Myers graduated with a B.Sc. in Physics from Rice University in 1974 followed by an M.Sc. in Mathematics and a Ph.D. in Biology from Dalhousie University. Before joining the faculty of Dalhousie University in 1997 as the first Killam Chair in Ocean Studies, he was a research scientist at the Canadian Department of Fisheries and Oceans in St. John's, Newfoundland. [2]

Myers was best known for his passionate warnings on the worldwide overfishing of the fish stocks in the oceans in particular the Atlantic cod and the Southern bluefin tuna. As a member of the IUCN shark specialist group, he collected also data about the decline of shark populations and directed the focus of the media on threatened shark species.

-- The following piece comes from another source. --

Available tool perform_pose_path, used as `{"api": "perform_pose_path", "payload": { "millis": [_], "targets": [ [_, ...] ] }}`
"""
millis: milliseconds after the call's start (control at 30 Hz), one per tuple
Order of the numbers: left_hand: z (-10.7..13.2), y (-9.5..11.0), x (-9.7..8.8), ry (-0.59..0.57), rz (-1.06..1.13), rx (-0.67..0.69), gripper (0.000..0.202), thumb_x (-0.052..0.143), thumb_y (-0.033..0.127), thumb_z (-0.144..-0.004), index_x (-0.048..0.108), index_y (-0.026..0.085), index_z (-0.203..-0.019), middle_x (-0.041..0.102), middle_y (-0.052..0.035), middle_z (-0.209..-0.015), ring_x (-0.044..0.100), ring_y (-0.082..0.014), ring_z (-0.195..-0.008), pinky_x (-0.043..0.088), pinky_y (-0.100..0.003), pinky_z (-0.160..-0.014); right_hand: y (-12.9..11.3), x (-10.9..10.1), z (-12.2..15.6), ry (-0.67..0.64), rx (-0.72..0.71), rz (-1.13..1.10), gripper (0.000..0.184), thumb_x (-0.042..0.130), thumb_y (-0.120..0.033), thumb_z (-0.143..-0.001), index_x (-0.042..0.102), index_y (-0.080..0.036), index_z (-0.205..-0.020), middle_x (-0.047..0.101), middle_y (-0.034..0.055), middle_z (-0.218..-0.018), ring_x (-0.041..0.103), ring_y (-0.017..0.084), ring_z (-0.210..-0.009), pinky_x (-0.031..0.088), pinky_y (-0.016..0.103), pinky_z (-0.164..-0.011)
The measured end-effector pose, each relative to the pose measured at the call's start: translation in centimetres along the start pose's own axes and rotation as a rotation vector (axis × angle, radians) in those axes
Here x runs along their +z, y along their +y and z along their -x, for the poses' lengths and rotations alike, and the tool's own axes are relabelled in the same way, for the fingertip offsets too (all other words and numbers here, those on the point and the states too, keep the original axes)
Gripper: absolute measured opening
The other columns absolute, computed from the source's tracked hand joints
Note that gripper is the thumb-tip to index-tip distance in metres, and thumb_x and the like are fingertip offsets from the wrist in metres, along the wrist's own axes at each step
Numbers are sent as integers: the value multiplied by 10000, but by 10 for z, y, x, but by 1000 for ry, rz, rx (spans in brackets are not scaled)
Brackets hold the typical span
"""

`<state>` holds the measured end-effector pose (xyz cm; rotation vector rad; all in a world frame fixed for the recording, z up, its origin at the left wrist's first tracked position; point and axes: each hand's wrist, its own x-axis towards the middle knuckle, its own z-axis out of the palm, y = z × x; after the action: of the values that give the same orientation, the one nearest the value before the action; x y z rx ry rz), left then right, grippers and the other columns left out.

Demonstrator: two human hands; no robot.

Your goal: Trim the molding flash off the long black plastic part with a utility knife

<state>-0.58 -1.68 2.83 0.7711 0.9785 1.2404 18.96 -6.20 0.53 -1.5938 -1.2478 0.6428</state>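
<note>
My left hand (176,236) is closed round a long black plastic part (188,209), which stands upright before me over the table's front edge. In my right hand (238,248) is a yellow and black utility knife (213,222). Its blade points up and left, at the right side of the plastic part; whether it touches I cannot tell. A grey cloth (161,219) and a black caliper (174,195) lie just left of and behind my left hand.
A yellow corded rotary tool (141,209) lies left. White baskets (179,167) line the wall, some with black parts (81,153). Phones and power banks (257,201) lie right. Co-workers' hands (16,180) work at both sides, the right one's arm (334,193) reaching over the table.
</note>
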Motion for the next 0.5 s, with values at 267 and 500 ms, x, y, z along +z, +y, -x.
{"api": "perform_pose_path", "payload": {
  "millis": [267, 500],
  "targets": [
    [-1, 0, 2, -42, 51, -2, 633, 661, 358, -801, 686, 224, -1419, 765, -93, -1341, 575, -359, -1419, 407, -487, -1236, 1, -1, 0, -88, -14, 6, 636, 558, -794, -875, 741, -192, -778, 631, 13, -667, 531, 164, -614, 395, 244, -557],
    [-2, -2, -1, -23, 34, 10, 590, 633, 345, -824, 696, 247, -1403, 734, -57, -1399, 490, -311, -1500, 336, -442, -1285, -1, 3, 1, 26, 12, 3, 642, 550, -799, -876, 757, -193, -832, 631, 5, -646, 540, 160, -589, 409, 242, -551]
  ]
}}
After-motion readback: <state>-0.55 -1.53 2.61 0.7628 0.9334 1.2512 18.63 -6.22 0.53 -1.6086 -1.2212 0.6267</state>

One of Myer's most important areas of research was stock recruitment: collection and analysis of data and the subsequent development of models to predict the survival rate for fish larvae.

In the October 2005 issue of Fortune Myers was listed among the world's ten people to watch for "working to develop new and better ways to husband the wealth beneath the sea." [3]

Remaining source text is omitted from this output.